_DATA:_
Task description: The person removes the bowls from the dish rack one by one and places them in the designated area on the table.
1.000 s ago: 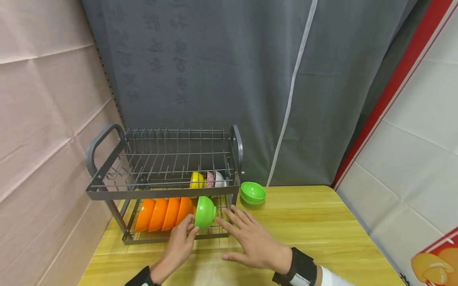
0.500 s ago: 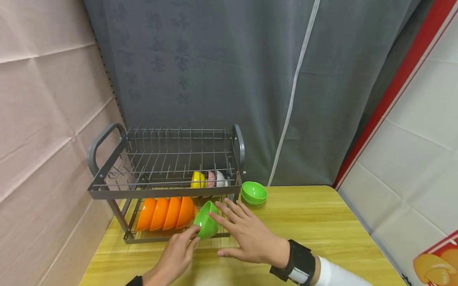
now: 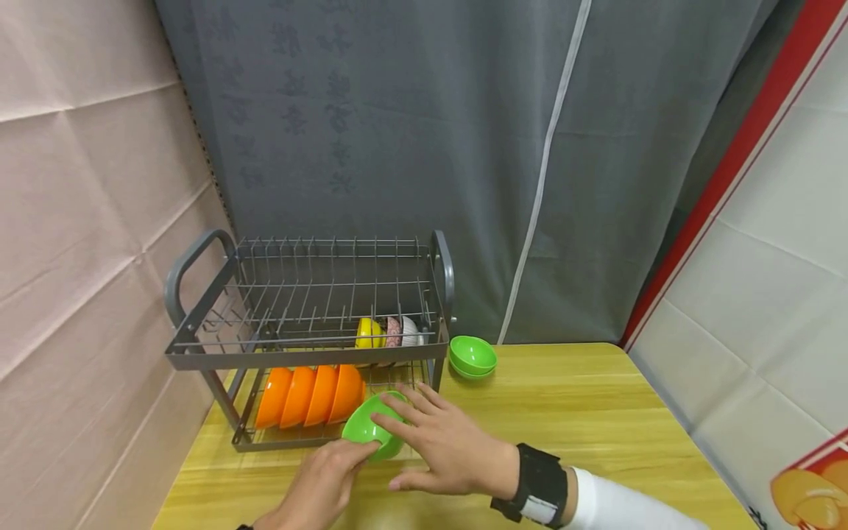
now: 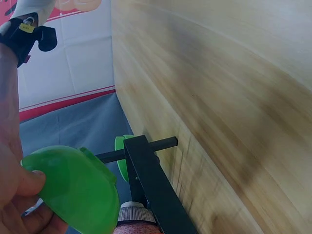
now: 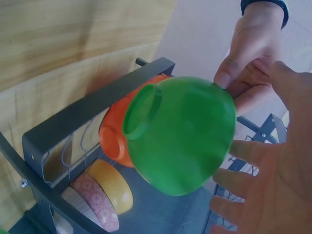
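- Head view: our left hand (image 3: 322, 483) is cut off at the bottom edge, wrist hidden; its fingers pinch the near rim of the green bowl (image 3: 369, 434).
- Bowl sits tilted, mouth up, just in front of the dish rack (image 3: 305, 355)'s lower tier, at the rack's front rail, above the counter (image 3: 563, 412). We can't tell whether its base touches the counter; both hands cover it.
- Right hand (image 3: 442, 449) is spread wide, fingers straight, laid along the bowl's right side, curled round nothing.
- Left wrist view: mostly blurred counter grain; only the thumb on the bowl (image 4: 73, 187) & a rack post (image 4: 152, 190) read clearly.
- Right wrist view: bowl (image 5: 179, 139) seen from below, foot ring toward the rack; left thumb and fingers clamp its rim, right fingers (image 5: 253, 151) open beside it.
- Around: four orange bowls (image 3: 310, 395) stand on edge in the lower tier, just left of the green one; yellow bowl (image 3: 366, 333) & a pink patterned one (image 3: 392, 332) behind, partly hidden by the rail.
- Stacked green bowls (image 3: 472, 357) sit on the counter right of the rack.
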### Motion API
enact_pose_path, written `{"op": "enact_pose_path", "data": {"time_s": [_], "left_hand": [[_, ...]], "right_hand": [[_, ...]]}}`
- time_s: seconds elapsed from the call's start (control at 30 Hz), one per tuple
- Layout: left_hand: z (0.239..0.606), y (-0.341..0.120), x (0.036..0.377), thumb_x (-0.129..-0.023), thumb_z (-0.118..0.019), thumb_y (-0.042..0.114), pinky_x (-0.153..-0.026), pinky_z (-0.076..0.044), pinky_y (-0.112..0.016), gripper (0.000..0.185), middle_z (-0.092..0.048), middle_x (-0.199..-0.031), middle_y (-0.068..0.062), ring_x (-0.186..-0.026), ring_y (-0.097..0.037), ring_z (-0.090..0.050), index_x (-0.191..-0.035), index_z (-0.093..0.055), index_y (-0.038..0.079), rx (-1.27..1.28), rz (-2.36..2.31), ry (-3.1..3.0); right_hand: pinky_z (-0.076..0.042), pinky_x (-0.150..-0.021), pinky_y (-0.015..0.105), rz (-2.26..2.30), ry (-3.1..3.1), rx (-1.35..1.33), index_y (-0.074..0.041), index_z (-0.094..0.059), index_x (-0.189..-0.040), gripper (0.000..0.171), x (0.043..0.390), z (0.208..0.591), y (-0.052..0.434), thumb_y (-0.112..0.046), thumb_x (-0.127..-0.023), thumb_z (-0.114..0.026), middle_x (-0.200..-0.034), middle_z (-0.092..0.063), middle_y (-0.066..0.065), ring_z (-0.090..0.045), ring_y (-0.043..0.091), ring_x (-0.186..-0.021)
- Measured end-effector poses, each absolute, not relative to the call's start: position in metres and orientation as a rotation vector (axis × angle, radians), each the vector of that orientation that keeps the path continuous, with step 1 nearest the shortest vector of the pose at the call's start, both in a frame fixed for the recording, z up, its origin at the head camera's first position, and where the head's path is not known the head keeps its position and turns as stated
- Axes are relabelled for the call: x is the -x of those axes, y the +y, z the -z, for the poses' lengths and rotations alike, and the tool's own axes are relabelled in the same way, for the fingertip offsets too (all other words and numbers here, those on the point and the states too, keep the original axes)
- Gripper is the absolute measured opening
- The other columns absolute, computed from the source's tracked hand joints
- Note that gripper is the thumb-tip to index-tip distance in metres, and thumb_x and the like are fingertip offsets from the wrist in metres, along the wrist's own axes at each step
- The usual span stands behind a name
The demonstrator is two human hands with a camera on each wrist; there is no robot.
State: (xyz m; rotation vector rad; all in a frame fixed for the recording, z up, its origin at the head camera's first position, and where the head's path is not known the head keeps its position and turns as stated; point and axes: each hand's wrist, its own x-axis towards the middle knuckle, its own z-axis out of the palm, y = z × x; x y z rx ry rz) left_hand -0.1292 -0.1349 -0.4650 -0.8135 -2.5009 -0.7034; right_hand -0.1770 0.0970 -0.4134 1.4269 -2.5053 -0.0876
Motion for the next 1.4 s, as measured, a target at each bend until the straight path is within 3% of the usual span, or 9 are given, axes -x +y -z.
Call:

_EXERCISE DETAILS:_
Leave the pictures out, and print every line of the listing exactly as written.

_EXPECTED ANSWER:_
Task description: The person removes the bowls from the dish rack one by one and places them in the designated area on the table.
1.000 s ago: 
0.500 s ago: 
now: 
now: 
now: 
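- Head view: our left hand (image 3: 322, 483) is cut off at the bottom edge, wrist hidden; its fingers pinch the near rim of the green bowl (image 3: 369, 434).
- Bowl sits tilted, mouth up, just in front of the dish rack (image 3: 305, 355)'s lower tier, at the rack's front rail, above the counter (image 3: 563, 412). We can't tell whether its base touches the counter; both hands cover it.
- Right hand (image 3: 442, 449) is spread wide, fingers straight, laid along the bowl's right side, curled round nothing.
- Left wrist view: mostly blurred counter grain; only the thumb on the bowl (image 4: 73, 187) & a rack post (image 4: 152, 190) read clearly.
- Right wrist view: bowl (image 5: 179, 139) seen from below, foot ring toward the rack; left thumb and fingers clamp its rim, right fingers (image 5: 253, 151) open beside it.
- Around: four orange bowls (image 3: 310, 395) stand on edge in the lower tier, just left of the green one; yellow bowl (image 3: 366, 333) & a pink patterned one (image 3: 392, 332) behind, partly hidden by the rail.
- Stacked green bowls (image 3: 472, 357) sit on the counter right of the rack.
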### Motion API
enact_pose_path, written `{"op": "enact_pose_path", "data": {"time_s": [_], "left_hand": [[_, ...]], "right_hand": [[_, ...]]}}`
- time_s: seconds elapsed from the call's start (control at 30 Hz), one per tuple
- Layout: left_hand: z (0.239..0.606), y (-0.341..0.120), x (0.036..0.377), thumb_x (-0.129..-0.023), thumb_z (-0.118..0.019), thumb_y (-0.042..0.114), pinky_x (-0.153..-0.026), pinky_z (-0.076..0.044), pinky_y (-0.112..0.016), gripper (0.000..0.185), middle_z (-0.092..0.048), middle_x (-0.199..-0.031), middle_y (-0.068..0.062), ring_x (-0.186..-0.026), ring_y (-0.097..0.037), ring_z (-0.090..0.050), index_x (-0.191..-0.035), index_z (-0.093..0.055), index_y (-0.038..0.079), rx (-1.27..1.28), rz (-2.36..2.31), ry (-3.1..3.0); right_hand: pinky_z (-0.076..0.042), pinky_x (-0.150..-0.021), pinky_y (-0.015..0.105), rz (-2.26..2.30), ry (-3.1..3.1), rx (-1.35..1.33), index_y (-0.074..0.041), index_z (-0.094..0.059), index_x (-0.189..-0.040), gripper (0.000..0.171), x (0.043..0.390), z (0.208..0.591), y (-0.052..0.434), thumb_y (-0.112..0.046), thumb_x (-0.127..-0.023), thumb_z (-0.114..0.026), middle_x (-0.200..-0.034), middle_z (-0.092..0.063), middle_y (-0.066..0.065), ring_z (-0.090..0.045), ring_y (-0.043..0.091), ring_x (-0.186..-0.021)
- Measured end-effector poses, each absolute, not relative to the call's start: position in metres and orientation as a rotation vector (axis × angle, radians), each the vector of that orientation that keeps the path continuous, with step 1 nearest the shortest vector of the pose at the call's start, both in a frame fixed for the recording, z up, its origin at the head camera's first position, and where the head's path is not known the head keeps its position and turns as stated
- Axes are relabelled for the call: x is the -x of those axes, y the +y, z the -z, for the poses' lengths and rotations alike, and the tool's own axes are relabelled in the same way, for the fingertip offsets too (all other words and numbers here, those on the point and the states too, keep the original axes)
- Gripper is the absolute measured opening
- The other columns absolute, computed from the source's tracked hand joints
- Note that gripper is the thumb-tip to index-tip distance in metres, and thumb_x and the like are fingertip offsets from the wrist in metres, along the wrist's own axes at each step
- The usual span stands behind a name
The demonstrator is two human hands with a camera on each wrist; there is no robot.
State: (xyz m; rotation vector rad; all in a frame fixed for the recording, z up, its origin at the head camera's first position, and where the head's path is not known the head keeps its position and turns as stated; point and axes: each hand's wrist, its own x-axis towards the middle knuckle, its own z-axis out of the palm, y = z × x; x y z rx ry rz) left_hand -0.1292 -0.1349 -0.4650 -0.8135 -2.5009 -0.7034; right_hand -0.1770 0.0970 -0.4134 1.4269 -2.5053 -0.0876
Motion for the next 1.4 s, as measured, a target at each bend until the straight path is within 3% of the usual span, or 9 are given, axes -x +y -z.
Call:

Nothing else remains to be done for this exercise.